Characteristics of ML CI/CD Pipelines
In this blog post, we will be going through the components of building and maintaining CI/CD pipelines for Machine Learning
A typical CI/CD pipeline is composed of:
[a] Build Phase / Pipeline which results in creation of ML artifact
1. Build the artifact
2. Persist the artifact
3. Sanity check / Smoke testing
4. Generate explainability report
[b] Deploy to test environment
1. Manual Validation of artifact
2. Execution of performance tests (computational, validation, etc)

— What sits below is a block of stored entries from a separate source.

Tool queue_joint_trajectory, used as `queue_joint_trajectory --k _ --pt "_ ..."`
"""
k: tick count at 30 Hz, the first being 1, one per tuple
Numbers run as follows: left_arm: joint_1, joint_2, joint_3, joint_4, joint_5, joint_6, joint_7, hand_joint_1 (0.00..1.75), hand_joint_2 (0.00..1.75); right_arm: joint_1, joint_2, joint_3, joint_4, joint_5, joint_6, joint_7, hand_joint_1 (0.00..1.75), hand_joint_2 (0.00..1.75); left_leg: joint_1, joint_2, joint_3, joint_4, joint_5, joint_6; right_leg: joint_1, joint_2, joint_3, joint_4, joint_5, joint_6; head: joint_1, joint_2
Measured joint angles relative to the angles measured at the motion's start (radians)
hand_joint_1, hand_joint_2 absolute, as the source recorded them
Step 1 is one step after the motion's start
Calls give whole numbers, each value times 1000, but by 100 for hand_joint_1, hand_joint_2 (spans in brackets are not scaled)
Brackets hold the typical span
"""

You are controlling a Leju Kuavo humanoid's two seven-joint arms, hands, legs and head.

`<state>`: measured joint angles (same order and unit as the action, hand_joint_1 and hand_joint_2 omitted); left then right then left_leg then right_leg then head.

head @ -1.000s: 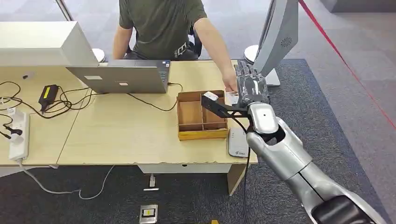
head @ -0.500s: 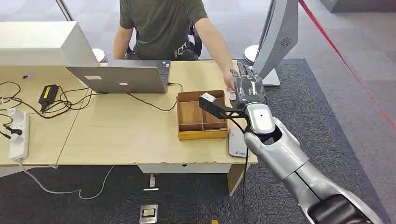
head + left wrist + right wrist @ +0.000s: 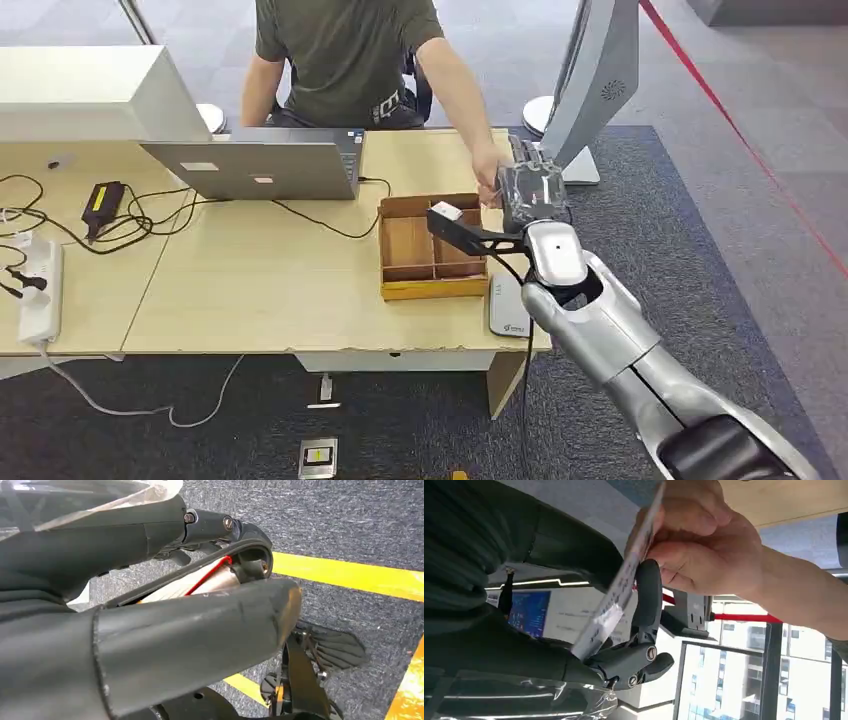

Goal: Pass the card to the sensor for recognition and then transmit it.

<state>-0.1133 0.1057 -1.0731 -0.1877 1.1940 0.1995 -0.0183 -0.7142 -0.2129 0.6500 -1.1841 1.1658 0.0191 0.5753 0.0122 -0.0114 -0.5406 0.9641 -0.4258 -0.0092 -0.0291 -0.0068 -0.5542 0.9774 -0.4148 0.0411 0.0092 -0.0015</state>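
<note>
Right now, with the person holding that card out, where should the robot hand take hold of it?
Probably the card's free end, away from the person's hand, which pinches the other end. The card is thin and flat, so the right robot hand should come from the side opposite the person and press on both flat faces. Whether it already grips the card, I can't tell.

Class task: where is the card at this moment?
In the right wrist view, the card sits between the robot's right hand and a person's hand, which pinches its far end.
</note>
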Motion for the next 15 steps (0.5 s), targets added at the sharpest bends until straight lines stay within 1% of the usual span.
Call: queue_joint_trajectory --k 7,15 --pt "2 0 7 0 -3 0 0 0 0 -1 -2 0 8 4 11 1 175 175 0 0 0 0 0 0 0 0 0 0 0 0 0 0" --pt "3 0 7 0 -3 -1 -2 0 0 5 -18 -1 7 3 33 6 175 175 0 0 0 0 0 0 0 0 0 0 0 0 0 0"
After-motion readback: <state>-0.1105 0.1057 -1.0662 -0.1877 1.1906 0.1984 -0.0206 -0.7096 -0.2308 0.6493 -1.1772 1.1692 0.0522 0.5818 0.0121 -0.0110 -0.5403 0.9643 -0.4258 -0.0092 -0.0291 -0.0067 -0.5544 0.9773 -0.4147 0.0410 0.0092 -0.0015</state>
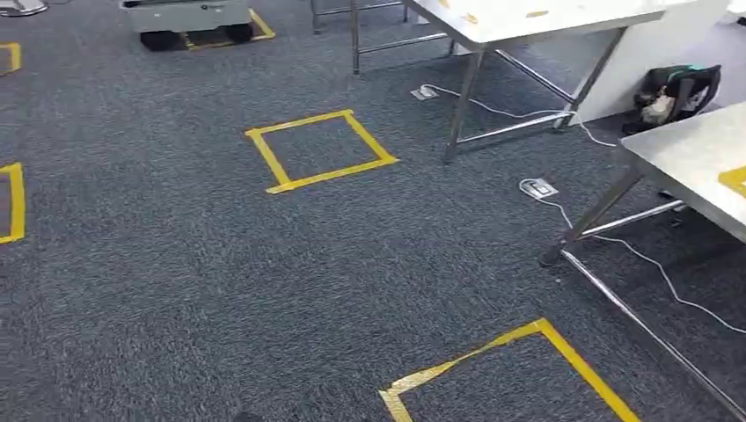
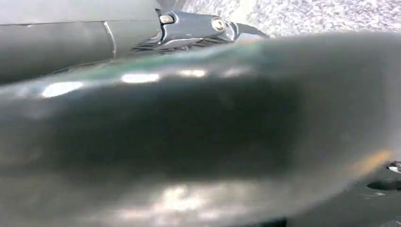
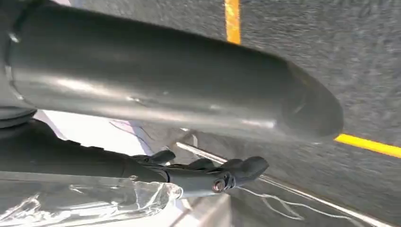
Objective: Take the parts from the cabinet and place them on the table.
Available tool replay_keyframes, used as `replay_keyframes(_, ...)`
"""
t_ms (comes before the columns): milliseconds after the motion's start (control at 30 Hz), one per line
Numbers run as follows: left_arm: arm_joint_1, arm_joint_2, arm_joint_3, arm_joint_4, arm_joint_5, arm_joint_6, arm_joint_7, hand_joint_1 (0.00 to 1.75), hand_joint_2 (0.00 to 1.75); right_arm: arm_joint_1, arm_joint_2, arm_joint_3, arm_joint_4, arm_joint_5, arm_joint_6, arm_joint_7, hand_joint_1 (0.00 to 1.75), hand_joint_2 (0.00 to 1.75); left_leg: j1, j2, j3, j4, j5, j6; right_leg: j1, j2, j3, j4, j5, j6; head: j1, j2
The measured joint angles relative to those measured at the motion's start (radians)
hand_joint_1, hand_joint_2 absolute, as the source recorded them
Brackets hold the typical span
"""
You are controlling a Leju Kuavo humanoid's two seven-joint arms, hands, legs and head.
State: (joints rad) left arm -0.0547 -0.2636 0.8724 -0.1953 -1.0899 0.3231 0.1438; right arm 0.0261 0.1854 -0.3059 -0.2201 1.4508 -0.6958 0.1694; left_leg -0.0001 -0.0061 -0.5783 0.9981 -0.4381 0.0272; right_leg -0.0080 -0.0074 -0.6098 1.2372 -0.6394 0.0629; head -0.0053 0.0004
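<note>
My right hand (image 3: 179,99) hangs above the grey carpet, its thick grey thumb stretched out and its dark fingers (image 3: 222,175) lying straight below it. A crumpled clear plastic bag (image 3: 94,203) sits against those fingers in mid-air, held by the hand; what the bag contains cannot be made out. My left hand (image 2: 189,132) is a blurred grey thumb close to the lens with dark fingers (image 2: 198,28) behind it, and its grip is hidden. A steel-legged table (image 1: 695,158) stands at the right of the head view.
A second white-topped table (image 1: 528,22) stands farther back. Yellow tape squares (image 1: 321,149) (image 1: 519,369) mark the carpet. A floor socket (image 1: 537,187) and a white cable (image 1: 651,264) lie by the table legs. A wheeled unit (image 1: 189,18) stands at the back left.
</note>
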Motion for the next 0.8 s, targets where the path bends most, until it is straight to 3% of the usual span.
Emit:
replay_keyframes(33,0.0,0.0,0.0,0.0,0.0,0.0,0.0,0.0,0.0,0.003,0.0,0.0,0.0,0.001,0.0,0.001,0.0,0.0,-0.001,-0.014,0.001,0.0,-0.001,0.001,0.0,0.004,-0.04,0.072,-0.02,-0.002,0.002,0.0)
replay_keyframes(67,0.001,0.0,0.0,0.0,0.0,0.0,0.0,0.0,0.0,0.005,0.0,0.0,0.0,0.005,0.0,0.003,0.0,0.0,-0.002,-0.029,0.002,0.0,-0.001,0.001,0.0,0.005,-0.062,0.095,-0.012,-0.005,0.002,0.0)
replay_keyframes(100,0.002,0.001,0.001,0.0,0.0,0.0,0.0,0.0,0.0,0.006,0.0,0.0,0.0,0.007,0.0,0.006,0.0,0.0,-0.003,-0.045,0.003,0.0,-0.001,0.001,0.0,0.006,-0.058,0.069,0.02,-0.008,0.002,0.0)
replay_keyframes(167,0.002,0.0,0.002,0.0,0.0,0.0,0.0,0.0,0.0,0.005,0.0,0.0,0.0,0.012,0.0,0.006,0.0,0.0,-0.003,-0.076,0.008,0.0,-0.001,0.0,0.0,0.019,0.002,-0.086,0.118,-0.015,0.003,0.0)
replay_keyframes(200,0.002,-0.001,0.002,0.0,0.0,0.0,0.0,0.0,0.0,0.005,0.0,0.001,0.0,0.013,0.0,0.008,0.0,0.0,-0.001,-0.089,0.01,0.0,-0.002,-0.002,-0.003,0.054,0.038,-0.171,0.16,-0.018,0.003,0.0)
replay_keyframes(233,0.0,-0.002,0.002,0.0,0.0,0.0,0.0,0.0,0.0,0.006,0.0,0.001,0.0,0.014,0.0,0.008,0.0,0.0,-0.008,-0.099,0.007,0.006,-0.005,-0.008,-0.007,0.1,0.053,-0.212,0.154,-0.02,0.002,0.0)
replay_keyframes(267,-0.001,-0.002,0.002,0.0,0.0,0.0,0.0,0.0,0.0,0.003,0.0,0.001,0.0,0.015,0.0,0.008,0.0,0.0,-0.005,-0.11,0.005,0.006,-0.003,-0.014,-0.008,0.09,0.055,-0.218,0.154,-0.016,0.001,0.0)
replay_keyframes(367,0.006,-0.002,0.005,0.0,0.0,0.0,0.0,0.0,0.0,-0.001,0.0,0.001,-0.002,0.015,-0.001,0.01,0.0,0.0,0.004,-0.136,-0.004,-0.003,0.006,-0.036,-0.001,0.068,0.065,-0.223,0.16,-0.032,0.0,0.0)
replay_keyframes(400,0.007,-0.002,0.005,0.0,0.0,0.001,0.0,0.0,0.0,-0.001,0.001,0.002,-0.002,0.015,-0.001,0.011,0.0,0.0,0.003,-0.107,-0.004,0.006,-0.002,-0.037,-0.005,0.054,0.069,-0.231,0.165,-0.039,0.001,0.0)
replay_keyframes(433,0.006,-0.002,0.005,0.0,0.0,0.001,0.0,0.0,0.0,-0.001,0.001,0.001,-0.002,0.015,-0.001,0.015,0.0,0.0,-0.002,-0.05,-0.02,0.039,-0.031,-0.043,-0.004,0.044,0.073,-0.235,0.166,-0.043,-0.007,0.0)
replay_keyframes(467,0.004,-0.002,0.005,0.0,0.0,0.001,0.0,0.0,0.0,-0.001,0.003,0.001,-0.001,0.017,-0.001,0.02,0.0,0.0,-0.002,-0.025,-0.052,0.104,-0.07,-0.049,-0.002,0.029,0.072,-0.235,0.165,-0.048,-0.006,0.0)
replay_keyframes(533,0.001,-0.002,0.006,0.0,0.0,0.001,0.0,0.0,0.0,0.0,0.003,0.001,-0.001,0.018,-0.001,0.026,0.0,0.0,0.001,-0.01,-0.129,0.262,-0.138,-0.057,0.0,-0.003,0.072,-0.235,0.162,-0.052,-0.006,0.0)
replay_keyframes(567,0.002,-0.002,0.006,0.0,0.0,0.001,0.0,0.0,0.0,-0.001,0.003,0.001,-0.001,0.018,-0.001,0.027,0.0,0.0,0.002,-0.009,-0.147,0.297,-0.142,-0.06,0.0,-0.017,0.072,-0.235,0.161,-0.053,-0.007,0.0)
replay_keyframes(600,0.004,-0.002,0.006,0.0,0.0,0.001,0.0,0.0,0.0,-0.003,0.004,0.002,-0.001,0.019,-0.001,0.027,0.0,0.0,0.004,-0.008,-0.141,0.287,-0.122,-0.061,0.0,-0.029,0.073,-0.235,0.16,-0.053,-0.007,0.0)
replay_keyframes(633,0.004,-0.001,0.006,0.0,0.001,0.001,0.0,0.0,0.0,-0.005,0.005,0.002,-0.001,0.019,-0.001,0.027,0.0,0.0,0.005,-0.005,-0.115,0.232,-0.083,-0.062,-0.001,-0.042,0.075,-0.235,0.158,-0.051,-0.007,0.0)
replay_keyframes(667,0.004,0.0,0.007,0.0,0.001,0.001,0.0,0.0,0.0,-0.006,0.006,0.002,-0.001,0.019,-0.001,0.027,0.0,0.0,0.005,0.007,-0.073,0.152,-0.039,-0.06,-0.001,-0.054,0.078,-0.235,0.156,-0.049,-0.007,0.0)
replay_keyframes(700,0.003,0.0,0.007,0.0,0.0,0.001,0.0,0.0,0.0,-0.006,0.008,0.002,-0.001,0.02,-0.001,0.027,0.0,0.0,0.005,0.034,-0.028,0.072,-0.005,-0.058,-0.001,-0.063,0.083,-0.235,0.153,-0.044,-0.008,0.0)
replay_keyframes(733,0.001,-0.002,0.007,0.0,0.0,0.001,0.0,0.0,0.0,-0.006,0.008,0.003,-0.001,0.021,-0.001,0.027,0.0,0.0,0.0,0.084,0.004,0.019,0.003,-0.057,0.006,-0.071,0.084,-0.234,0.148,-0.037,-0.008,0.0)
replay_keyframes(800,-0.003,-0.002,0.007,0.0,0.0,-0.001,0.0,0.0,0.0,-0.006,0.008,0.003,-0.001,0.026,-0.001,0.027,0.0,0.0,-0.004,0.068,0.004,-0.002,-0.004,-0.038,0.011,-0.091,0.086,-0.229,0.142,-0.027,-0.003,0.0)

[c] Deploy to Production environment
1. Canary or blue-green deployment
2. Full deployment
3. Release deployment
ML artifact
An ML artifact is comprised on the following:
- model code and pre-processing logic
- Hyperparameters and configurations
- Trained runnable model
- Environment variables (libraries, versions, environment variables etc)
- Documentation
- Code and data for validation
Considerations for Test Deployment
When deploying a model in test environments, ensure completeness of test cases. Additionally, the test cases should not only provide coverage of validation but also should be able to identify the source of failures.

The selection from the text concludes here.